*EXERCISE INSTRUCTIONS:* Starting with the line that contains "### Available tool" and stopping after the line that contains "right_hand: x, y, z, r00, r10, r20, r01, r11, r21", return each line below exactly as written, with no others.

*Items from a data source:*
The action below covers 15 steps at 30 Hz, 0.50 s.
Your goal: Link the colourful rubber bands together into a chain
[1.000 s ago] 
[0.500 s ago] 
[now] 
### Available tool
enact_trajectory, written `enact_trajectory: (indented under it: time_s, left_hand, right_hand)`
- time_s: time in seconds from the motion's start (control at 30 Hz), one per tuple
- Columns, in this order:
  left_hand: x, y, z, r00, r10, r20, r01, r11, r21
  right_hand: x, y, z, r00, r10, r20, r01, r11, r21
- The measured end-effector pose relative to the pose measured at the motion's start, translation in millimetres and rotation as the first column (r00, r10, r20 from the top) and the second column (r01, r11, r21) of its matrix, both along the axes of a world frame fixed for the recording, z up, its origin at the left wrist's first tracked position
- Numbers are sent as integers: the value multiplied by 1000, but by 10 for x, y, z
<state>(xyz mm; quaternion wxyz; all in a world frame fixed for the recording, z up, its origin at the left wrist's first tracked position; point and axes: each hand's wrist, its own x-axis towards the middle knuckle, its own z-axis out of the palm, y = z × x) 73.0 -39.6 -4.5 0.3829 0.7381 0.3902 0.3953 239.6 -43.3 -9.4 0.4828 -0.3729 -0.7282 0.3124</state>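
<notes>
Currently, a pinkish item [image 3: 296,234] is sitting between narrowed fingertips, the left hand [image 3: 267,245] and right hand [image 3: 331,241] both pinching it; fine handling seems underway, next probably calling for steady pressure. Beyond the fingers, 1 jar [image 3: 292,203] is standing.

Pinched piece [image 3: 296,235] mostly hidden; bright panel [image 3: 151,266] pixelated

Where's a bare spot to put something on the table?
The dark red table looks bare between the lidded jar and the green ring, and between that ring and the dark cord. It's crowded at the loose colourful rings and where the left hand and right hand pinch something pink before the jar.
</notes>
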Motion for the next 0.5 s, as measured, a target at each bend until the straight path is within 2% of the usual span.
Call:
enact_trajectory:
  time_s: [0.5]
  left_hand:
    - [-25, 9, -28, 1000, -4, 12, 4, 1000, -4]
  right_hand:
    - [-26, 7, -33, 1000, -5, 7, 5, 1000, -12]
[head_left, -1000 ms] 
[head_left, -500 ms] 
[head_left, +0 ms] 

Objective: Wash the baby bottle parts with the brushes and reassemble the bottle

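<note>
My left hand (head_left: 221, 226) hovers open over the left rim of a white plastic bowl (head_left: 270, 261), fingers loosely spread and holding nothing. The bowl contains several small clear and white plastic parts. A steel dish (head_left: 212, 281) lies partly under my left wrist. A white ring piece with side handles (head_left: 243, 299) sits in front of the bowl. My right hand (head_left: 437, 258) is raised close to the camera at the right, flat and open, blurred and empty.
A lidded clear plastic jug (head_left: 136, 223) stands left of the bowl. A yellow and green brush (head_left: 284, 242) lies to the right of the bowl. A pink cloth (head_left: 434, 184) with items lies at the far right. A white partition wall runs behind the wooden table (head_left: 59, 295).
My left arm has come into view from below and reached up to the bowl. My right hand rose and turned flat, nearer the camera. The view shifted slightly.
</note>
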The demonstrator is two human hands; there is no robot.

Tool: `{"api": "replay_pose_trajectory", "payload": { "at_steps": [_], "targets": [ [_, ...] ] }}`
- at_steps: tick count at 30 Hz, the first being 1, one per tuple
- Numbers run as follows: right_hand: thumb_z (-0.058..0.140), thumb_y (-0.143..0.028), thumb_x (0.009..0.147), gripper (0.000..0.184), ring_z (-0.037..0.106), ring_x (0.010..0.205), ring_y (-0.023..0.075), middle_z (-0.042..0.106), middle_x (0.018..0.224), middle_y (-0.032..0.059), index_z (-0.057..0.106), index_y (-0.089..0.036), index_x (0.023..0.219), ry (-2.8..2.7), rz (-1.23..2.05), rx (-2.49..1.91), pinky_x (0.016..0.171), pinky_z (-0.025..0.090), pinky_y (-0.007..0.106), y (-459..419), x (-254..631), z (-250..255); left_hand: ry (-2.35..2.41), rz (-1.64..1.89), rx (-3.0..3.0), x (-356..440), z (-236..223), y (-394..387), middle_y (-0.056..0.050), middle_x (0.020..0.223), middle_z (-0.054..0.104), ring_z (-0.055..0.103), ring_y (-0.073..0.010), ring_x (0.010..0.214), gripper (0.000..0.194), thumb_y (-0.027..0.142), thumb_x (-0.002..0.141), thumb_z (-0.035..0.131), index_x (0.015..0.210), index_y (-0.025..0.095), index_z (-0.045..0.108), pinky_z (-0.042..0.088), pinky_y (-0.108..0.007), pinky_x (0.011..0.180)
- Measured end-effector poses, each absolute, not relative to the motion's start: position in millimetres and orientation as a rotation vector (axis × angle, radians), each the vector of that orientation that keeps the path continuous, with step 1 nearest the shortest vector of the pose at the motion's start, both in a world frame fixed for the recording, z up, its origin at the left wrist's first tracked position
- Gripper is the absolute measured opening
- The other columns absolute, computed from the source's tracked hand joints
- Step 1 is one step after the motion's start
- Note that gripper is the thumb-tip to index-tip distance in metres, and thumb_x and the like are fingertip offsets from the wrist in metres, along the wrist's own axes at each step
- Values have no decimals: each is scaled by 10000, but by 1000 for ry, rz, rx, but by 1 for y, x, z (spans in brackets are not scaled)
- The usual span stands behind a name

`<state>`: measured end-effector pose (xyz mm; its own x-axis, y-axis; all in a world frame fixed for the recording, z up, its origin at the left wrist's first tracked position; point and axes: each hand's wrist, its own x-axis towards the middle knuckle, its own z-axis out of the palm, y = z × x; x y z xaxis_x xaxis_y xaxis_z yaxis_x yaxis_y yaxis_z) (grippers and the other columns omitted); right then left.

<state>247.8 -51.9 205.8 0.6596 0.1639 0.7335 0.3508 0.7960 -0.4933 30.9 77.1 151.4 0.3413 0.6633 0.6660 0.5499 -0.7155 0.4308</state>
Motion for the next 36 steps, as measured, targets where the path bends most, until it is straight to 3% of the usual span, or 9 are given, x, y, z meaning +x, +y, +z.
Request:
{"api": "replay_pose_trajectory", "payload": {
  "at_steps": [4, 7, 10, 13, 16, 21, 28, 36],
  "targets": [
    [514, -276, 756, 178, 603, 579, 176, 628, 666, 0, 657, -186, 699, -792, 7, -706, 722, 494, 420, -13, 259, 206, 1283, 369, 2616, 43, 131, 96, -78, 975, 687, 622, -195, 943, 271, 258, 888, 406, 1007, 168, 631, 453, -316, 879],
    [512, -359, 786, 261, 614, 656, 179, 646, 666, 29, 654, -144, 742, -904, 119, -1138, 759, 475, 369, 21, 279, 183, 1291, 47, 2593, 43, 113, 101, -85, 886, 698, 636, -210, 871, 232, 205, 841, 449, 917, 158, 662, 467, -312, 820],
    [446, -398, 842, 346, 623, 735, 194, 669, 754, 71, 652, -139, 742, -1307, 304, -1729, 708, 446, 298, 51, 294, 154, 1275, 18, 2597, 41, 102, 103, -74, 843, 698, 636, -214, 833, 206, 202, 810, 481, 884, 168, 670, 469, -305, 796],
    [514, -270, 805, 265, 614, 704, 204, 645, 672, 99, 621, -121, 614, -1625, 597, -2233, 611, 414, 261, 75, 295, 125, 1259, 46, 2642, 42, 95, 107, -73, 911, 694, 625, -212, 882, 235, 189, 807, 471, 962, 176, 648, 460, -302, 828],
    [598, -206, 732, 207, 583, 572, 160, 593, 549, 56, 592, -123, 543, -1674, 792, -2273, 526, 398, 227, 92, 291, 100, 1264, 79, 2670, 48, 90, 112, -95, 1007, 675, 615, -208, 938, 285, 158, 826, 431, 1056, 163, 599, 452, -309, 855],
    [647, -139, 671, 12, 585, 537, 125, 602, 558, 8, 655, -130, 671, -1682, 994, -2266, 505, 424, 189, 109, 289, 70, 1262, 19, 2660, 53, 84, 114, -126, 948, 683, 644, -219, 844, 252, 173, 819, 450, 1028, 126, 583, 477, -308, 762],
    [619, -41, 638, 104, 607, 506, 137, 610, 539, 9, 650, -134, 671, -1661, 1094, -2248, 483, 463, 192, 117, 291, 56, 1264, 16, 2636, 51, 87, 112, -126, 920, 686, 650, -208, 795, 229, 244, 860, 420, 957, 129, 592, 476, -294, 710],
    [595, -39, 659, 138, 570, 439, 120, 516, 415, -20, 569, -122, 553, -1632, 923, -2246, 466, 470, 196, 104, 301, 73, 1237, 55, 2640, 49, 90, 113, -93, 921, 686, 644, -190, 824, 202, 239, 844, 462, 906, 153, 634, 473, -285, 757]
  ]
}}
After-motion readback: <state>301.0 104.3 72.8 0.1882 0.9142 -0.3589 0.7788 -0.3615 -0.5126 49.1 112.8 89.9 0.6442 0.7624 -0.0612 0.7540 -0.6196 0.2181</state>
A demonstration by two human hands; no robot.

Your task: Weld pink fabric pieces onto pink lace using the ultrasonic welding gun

*RESULT BELOW:*
### Available tool
enact_trajectory, written `enact_trajectory: (indented under it: time_s, left_hand, right_hand)`
- time_s: time in seconds from the motion's start (control at 30 Hz), one per tuple
- Columns, in this order:
  left_hand: x, y, z, r00, r10, r20, r01, r11, r21
  right_hand: x, y, z, r00, r10, r20, r01, r11, r21

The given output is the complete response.